When "N" rate was examined as a function of lane coordinate (via a custom-built script), we were able to identify problem and correct it. Since the reads affected were solely a function of the location on the physical flowcell, and since only a small percentage of reads were affected at all, we elected to simply drop the truncated reads.

Example 2: Badly Degraded RNA

Figure 35: Another example of a QC anomaly discovered incidentally during the development of QoRTs.

In our second case study, one particular RNA sample was substantially more degraded than the others. All samples were poly-A selected, so this heightened degradation resulted in a strong 3' bias.

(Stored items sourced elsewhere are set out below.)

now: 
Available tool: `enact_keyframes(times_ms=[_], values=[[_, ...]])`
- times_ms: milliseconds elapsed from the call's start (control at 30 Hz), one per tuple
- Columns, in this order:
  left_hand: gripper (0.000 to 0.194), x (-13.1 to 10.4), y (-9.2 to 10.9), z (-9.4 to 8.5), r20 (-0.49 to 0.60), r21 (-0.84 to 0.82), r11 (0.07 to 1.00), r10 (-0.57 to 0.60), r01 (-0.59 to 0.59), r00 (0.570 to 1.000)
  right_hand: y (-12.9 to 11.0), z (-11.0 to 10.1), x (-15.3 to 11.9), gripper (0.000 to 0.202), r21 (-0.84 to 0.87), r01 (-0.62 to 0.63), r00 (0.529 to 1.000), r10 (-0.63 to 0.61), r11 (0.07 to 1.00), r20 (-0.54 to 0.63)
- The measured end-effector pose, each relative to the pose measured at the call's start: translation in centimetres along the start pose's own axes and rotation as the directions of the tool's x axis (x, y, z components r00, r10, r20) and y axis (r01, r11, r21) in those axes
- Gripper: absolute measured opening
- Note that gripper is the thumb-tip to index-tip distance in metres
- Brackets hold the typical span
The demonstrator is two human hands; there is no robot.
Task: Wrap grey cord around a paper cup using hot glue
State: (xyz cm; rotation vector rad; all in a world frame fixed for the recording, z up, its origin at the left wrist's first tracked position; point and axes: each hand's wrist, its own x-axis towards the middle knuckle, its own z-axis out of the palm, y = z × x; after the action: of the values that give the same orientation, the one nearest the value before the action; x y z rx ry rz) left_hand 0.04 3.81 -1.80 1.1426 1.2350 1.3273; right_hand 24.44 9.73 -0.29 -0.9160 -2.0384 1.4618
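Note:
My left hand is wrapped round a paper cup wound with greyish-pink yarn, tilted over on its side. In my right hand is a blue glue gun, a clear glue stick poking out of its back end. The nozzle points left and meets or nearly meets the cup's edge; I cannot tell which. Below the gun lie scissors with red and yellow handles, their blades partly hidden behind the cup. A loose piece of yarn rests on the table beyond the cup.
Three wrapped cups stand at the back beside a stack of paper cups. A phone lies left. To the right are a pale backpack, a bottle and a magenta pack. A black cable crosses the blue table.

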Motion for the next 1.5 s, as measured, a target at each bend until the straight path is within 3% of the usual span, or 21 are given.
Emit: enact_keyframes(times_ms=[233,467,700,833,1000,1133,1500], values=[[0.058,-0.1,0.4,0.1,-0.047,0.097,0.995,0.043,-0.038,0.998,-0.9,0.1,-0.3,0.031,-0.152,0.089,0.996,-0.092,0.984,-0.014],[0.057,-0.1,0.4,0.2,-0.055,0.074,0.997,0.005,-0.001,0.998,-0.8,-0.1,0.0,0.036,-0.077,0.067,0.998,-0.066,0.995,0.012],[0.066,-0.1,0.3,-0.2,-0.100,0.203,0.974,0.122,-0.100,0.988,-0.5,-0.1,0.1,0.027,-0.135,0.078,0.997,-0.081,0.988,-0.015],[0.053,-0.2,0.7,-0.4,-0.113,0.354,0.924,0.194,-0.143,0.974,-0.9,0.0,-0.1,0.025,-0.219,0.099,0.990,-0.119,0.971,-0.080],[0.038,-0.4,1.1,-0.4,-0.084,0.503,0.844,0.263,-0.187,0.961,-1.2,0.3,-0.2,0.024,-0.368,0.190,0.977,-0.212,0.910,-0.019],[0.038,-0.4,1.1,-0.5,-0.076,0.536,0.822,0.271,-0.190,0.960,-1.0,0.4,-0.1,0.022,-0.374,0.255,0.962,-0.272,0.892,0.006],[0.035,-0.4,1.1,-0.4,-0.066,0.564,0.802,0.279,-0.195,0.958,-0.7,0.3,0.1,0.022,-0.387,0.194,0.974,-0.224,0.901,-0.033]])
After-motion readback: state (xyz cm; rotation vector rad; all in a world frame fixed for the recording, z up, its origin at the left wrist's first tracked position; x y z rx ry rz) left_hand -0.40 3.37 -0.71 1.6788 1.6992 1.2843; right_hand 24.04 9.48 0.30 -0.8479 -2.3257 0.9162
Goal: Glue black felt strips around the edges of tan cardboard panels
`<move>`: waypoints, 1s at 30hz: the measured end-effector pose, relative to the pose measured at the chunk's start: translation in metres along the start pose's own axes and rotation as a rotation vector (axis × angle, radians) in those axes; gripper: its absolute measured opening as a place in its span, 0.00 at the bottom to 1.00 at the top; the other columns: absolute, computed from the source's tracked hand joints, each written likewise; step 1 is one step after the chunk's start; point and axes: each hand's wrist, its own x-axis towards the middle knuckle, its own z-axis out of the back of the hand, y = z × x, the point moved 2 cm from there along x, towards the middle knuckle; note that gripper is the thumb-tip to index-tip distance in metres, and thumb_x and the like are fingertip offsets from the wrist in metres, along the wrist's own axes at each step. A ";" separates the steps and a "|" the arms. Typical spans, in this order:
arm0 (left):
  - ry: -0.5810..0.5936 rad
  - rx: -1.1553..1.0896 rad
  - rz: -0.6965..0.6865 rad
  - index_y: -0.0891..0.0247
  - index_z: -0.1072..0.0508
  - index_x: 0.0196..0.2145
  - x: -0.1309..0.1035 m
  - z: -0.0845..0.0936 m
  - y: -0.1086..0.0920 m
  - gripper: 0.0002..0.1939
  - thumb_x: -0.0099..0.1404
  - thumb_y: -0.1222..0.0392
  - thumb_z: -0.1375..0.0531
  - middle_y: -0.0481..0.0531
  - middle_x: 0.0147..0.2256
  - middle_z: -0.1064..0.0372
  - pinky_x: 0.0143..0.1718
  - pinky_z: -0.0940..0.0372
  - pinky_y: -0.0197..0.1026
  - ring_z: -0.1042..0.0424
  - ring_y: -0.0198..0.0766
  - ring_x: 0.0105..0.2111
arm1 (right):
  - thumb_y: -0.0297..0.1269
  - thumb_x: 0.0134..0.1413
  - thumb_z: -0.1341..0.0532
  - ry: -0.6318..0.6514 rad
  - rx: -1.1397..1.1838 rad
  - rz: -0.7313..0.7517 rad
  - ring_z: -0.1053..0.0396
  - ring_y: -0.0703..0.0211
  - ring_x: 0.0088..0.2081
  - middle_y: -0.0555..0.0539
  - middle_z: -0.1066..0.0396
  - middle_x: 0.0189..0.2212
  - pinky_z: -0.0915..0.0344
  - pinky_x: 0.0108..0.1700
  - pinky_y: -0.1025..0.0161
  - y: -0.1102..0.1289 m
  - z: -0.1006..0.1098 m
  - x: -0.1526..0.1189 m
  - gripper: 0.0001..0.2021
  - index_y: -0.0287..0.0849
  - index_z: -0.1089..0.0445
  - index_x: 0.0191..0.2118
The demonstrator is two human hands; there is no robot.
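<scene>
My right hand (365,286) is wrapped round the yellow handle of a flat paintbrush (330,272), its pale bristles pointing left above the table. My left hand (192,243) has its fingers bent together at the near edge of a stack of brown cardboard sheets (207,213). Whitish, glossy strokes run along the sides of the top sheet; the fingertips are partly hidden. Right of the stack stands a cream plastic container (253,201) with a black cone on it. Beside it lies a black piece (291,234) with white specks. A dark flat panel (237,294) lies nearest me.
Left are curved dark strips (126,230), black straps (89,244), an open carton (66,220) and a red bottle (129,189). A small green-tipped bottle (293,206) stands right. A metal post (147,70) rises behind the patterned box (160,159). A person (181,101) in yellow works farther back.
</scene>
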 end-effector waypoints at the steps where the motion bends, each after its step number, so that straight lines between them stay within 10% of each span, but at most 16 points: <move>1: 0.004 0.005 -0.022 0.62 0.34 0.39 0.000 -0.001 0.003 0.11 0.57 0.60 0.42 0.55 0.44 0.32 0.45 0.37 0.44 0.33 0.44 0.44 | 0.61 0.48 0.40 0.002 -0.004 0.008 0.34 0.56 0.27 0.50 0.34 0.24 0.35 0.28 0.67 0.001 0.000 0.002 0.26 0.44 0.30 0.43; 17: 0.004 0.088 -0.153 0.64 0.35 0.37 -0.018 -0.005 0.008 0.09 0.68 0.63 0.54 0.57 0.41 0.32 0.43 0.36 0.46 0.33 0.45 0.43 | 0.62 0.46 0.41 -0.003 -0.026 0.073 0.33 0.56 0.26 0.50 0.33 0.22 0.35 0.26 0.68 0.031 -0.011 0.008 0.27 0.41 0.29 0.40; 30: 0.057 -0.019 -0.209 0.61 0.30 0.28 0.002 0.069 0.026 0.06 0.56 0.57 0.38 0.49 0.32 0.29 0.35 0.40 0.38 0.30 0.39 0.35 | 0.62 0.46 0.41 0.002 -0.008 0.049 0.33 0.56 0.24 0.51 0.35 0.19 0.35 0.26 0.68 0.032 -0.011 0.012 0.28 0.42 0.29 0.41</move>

In Figure 35 the affected sample is plotted in red and blue (indicating the two technical replicates), whereas all the other samples are plotted in grey. The vastly-increased 3' bias can be clearly identified in 35a. Figure 35b shows that this had a substantial effect on the rate at which splice junction events were observed. Excess 3' bias can have broad impact, compromising estimates of gene-level and transcript-level abundance, and consequently compromising differential expression or differential splicing analyses.

As a result, outliers like this should generally be dropped prior to analysis.